Carpet and jewelry deals
The common scenario is a cab driver bringing you to a jewelry or carpet store and you are welcomed by the shop keeper and offered a very good deal that you cannot refused. Take it easy and do not go for such thing since the gems may not be real and the carpets they are selling may not be the one you are looking for. The price will sound like a great deal but you will be bringing home nothing but trash(that is if ever you really bring something home from the store). Jewel and tapestry stores have set prices and they most likely have a small margin for discount, so be suspicious if the deal is too good to be true.
Coffee shop or bar scam
Vulnerable to this scam are guy travelers who are more than willing to meet local girls. You will be approached by a girl and be invited to go to a local coffee shop or bar. You will be talking maybe exchanging contacts (which are not real numbers). Once you ask for the tab, your new found friend will be gone. Not only that, your jaw will dropped with the hefty bill she left you.
Motorbike scams
You might be living off your dream going around a tropical island on a motorbike but things can turn into your worst holiday when your ride breaks down or if you meet a nasty accident. The owner of your rented motorbike will bring you to his trusted mechanic, who in turn will make an over estimate of the cost to repair it. The owner will of course insist that you need to pay for it. You will end up paying for the damages and some upgrades to the rental motorbike.
One way to avoid this is to take pictures of the bike before you take it out of the garage.

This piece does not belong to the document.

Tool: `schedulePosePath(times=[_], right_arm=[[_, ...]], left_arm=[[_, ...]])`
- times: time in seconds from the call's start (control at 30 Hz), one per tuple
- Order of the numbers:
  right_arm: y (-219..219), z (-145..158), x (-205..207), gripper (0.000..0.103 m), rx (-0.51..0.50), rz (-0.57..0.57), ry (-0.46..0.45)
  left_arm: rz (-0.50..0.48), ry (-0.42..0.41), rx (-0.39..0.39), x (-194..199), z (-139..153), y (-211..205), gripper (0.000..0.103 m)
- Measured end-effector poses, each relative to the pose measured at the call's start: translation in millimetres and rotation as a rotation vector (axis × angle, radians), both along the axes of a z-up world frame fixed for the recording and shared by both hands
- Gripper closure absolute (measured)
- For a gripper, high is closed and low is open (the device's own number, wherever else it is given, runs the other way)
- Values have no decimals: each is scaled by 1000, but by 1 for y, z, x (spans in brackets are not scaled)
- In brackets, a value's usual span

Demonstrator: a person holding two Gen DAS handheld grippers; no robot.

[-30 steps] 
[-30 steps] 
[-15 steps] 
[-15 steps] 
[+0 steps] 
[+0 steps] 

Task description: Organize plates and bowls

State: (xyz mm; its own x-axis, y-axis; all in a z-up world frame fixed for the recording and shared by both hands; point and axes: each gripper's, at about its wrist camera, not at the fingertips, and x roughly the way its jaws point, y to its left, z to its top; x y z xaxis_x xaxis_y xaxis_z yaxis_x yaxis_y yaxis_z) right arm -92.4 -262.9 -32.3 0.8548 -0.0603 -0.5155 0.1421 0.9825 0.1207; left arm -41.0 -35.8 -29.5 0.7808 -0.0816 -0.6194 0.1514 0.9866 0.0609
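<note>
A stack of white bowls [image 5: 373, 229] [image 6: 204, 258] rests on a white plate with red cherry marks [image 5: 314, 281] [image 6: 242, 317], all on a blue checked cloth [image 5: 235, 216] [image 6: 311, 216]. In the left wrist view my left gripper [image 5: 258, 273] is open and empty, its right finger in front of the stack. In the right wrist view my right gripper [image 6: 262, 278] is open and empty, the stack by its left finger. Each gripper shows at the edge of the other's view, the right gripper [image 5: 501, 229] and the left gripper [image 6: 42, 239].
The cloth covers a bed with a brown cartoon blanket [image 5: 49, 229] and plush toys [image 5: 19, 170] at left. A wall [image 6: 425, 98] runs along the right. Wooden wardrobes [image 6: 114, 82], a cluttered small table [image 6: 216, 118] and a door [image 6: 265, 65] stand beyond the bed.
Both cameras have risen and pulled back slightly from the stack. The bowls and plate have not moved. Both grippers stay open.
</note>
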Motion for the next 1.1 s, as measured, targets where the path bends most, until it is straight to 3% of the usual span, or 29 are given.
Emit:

Take a photo of the bike with the renter so they cannot deny the condition of the ride. It will also be better if you do not rent from companies which are connected with hotels or guest houses.
Another scam you might encounter will involve you parking the bike, and the bike gone when you return to your parking spot. Remember that these bikes will have two keys—one will be issued to you and the other remains with the company. Scammers will “steal” their scooter back and have you pay for it. What can you do if you leave your passport with them and you have a contract.
The best practice will be to get your own lock for the bike so you are assured it will stay in place when you park it. Also bring an old passport with you to avoid being sucked into a motorbike scam.